▸ **Given data**
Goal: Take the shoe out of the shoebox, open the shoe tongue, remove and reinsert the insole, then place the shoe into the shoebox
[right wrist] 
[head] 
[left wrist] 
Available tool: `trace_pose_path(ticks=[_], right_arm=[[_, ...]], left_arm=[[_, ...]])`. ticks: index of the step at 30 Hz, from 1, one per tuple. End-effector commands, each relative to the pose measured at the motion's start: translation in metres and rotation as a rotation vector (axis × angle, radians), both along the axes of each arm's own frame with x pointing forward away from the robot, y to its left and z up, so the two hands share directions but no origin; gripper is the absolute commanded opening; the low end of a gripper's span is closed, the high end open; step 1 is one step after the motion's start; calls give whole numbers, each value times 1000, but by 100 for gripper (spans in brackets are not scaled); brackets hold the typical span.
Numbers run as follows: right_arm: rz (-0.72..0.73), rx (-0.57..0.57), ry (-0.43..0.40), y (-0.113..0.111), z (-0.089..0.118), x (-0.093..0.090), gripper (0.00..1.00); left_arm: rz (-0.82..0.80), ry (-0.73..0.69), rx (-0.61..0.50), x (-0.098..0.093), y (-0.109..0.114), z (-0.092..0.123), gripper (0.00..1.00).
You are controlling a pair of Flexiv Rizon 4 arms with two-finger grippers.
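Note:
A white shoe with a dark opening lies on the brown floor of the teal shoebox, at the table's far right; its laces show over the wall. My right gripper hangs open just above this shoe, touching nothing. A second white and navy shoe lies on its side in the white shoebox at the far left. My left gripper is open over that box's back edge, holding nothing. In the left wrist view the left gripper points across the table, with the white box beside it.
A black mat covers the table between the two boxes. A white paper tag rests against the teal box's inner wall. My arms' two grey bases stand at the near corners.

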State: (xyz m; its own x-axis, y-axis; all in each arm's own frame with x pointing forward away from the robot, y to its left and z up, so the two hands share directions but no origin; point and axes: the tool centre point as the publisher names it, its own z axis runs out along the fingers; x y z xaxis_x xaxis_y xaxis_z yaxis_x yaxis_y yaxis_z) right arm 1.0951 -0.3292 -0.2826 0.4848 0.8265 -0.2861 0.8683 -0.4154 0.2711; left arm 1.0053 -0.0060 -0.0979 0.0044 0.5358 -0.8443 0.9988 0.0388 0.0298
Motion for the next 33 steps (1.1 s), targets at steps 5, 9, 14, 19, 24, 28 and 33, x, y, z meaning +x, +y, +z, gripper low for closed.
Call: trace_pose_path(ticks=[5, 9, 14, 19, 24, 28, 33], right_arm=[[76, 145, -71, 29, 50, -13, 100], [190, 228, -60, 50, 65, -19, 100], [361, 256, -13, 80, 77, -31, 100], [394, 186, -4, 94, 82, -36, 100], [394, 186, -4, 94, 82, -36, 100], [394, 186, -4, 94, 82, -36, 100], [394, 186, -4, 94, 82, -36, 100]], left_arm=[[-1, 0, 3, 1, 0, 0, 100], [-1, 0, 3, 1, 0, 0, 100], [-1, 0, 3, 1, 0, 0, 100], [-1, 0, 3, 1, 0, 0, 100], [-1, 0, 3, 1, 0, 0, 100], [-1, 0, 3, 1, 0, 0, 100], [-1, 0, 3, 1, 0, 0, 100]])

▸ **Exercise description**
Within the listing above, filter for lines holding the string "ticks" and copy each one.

▸ **Task answer**
Available tool: `trace_pose_path(ticks=[_], right_arm=[[_, ...]], left_arm=[[_, ...]])`. ticks: index of the step at 30 Hz, from 1, one per tuple. End-effector commands, each relative to the pose measured at the motion's start: translation in metres and rotation as a rotation vector (axis × angle, radians), both along the axes of each arm's own frame with x pointing forward away from the robot, y to its left and z up, so the two hands share directions but no origin; gripper is the absolute commanded opening; the low end of a gripper's span is closed, the high end open; step 1 is one step after the motion's start; calls give whole numbers, each value times 1000, but by 100 for gripper (spans in brackets are not scaled); brackets hold the typical span.
Call: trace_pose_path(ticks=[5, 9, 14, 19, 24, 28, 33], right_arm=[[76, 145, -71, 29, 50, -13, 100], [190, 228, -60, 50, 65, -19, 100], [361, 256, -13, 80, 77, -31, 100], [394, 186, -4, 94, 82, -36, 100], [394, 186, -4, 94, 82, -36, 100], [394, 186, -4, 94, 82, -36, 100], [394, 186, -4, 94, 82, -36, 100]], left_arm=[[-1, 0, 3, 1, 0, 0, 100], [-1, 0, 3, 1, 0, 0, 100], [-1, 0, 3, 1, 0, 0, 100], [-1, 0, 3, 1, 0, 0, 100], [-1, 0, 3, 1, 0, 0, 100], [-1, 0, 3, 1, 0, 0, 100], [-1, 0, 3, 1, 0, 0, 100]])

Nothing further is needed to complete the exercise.